▶ _WHAT TO WORK ON_
Everything in the listing below should be repeated exactly, apart from the pictures.
++++ DATA EXTRACT
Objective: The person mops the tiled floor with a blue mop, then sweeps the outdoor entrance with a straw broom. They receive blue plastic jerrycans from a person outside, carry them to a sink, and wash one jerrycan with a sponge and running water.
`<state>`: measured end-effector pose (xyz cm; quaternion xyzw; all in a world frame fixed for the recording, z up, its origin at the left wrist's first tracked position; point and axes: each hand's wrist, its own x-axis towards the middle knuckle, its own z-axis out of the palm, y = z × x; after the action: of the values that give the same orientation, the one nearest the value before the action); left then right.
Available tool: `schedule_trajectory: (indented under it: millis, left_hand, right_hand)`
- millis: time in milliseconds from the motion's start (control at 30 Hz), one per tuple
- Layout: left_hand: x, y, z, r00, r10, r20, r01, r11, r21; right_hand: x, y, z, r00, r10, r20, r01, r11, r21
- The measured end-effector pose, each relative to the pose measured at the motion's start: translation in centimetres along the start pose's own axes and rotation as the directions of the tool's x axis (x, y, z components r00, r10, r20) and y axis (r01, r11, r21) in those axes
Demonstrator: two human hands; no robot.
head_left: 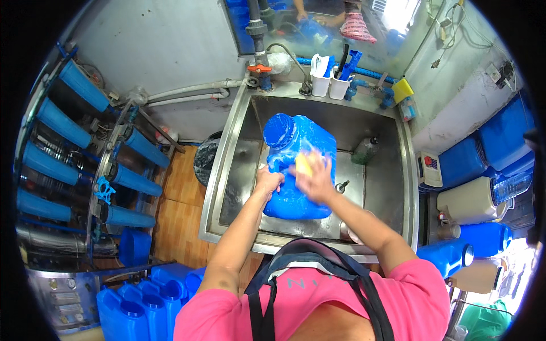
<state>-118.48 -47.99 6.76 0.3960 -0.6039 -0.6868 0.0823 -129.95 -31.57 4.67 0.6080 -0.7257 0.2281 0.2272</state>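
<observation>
- The stainless steel sink (227, 153) fills the middle of the view, its basin wet, with a tap (296, 62) and two white cups of brushes (330, 82) on its back ledge.
- The blue water jug (296, 170) lies tilted inside the basin, its capped neck pointing away from the person, its base toward them. Foam shows over its upper side, so washing looks well under way; the suds are not yet rinsed off, and whether the underside is done cannot be told.
- The left hand (267, 183) closes its grip on the jug's left edge, fingers curled and pressed to the plastic, steadying it.
- The right hand (314, 181) lies flat on top of the jug, its grip pinching a yellow sponge (303, 165) against the surface.
- A small dark bottle (365, 150) lies in the basin to the right, apart from the jug.
</observation>
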Motion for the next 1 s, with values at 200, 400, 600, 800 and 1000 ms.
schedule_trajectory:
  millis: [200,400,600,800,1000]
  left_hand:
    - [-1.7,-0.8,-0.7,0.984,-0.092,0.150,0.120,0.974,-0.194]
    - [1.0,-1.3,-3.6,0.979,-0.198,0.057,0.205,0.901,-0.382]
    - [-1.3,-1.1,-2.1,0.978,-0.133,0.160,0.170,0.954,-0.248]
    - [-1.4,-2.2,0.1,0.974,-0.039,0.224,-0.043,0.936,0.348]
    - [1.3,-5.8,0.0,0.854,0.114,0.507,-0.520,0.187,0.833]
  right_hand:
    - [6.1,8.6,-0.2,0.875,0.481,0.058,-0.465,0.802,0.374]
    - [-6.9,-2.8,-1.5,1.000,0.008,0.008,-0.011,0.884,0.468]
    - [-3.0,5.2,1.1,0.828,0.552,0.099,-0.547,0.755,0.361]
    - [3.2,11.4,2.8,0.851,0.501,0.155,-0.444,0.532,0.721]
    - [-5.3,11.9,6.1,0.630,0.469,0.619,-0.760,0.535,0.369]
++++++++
▶ _TASK RESULT_
Objective: The person mops the tiled floor with a blue mop, then sweeps the outdoor entrance with a straw broom. They receive blue plastic jerrycans from a person outside, carry them to a sink, and wash one jerrycan with a sponge and running water.
`<state>`: measured end-effector pose (xyz cm; quaternion xyzw; all in a world frame fixed for the recording, z up, its origin at the left wrist's first tracked position; point and axes: each hand's wrist, its own x-axis towards the middle knuckle, its own z-axis out of the palm, y = z × x; after the action: of the values that give the same orientation, the one nearest the value before the action); left then right.
Available tool: `schedule_trajectory: (indented under it: millis, left_hand, right_hand)`
- millis: time in milliseconds from the motion's start (control at 30 Hz), one per tuple
- Layout: left_hand: x, y, z, r00, r10, r20, r01, r11, r21; right_hand: x, y, z, r00, r10, r20, r01, r11, r21
- The measured end-effector pose, each relative to the pose measured at the motion's start: translation in centimetres along the start pose's own axes and rotation as the directions of the tool's x axis (x, y, z components r00, r10, r20) and y axis (r01, r11, r21) in those axes
Demonstrator: two human hands; no robot.
head_left: 
<state>-118.48 -47.99 6.76 0.3960 -0.6039 -0.6868 0.0823 -129.95 -31.57 4.67 0.6080 -0.7257 0.2281 0.2272</state>
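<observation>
- The stainless steel sink (227, 153) fills the middle of the view, its basin wet, with a tap (296, 62) and two white cups of brushes (330, 82) on its back ledge.
- The blue water jug (296, 170) lies tilted inside the basin, its capped neck pointing away from the person, its base toward them. Foam shows over its upper side, so washing looks well under way; the suds are not yet rinsed off, and whether the underside is done cannot be told.
- The left hand (267, 183) closes its grip on the jug's left edge, fingers curled and pressed to the plastic, steadying it.
- The right hand (314, 181) lies flat on top of the jug, its grip pinching a yellow sponge (303, 165) against the surface.
- A small dark bottle (365, 150) lies in the basin to the right, apart from the jug.
</observation>
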Motion for the next 1 s, with values at 200, 400, 600, 800 and 1000 ms.
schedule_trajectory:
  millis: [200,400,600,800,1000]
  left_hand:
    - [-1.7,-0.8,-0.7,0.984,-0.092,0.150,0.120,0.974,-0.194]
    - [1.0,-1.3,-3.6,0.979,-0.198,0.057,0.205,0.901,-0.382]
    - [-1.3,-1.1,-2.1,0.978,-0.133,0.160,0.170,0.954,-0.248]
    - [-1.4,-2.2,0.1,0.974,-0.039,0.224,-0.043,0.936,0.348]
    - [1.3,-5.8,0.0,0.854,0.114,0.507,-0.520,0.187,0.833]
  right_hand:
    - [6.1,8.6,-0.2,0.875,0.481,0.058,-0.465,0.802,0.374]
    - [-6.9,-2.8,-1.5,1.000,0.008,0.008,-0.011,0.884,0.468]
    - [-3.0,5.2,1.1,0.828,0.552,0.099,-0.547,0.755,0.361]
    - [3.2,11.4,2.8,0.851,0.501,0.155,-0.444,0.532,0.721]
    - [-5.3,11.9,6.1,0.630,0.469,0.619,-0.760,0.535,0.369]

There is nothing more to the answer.